A obra “Prisão: De Dentro para Fora” é da coordenação do diácono José Carlos Costa e os lucros revertem a favor do Estabelecimento Prisional de Aveiro.
“O livro “Prisão: De Dentro para Fora” afirma-se como um testemunho valioso sobre a condição humana em contexto prisional, desafiando preconceitos e convidando à reflexão sobre as possibilidades de reabilitação, valorização pessoal e construção de futuro.
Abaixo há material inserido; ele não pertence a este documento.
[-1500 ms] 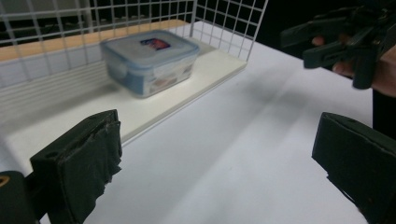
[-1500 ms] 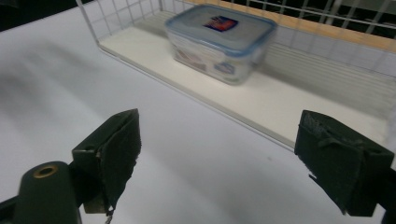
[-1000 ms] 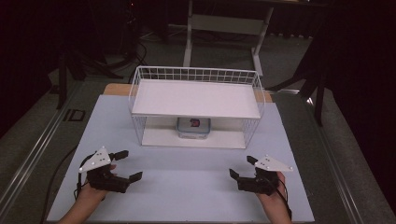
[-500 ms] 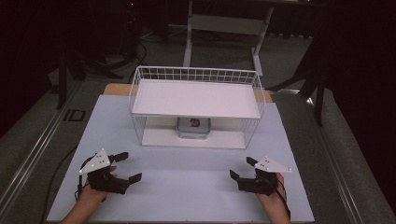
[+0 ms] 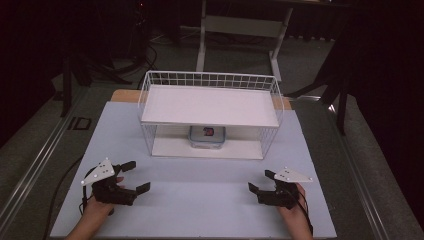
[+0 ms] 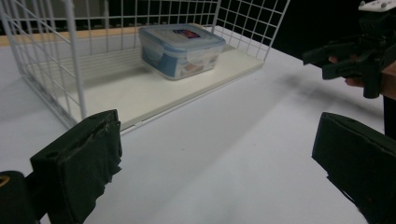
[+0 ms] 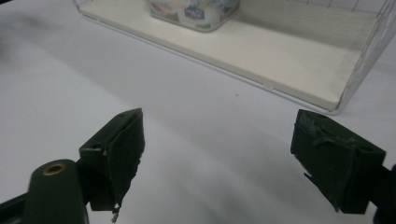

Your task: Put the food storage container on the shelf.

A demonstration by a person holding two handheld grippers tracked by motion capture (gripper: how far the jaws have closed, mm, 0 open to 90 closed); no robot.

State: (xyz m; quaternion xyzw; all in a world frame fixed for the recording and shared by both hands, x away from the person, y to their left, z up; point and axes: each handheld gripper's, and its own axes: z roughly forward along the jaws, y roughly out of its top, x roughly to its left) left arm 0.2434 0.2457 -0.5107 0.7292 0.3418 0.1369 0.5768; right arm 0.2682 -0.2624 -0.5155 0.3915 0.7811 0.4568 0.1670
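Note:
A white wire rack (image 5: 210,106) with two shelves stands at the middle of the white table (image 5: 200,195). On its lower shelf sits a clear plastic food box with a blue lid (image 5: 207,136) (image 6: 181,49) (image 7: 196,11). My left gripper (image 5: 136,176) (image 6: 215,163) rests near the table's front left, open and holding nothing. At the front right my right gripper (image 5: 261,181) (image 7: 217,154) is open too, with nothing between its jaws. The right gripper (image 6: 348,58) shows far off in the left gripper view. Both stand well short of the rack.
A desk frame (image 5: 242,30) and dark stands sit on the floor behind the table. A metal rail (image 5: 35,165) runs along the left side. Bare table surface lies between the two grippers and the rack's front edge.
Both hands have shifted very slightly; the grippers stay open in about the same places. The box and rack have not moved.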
A obra reforça a importância de reconhecer que, mesmo privados de liberdade, todos os que passam pelo Estabelecimento Prisional de Aveiro podem encontrar, nas várias iniciativas internas, oportunidades reais de desenvolvimento”, pode ler-se.
O livro foi coordenado pelo diácono José Carlos Costa, Assistente Espiritual e Religioso no Estabelecimento Prisional de Aveiro, reúne 132 autores, “uma vasta compilação de testemunhos reais que revelam a multiplicidade de vivências no interior de um estabelecimento prisional”.
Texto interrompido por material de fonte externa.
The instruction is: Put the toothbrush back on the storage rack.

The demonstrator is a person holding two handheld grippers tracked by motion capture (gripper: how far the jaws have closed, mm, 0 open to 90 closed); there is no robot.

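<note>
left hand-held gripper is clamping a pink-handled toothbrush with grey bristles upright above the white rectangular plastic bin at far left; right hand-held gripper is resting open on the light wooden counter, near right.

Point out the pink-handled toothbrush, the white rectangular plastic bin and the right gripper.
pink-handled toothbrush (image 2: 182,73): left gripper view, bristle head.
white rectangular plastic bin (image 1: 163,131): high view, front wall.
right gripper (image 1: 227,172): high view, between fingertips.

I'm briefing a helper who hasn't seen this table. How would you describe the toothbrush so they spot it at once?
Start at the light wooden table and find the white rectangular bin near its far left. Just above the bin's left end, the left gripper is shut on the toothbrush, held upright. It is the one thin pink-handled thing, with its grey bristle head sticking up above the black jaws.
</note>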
Segundo o coordenador da obra, o “objetivo central é dar voz a quem raramente a tem, mostrando o quotidiano de quem ali habita — reclusos, profissionais, voluntários e todos os que, de forma direta ou indireta, atravessam este espaço”.
O diácono José Carlos Costa explicou que o livro nasceu da necessidade de aproximar a sociedade do contexto prisional, frequentemente marcado por estigmas e perceções incompletas.

“O livro pretende revelar a realidade vivida “por dentro”, convidando a sociedade civil a olhar para a prisão como mais do que um espaço de punição: um lugar onde, apesar das limitações, é possível encontrar caminhos de dignificação, crescimento e transformação pessoal”, afirmou na apresentação no Seminário de Aveiro.
“O produto da venda do livro reverterá na íntegra para apoiar necessidades prioritárias das pessoas em estado de reclusão no Estabelecimento Prisional de Aveiro. Como despesas de telefone, programas de sensibilização de redução de adições (tabaco; café, açúcar e outras substâncias), intervenções de saúde oral contribuindo para a melhoria da saúde física, bem-estar geral e autoestima”, pode ler-se no livro.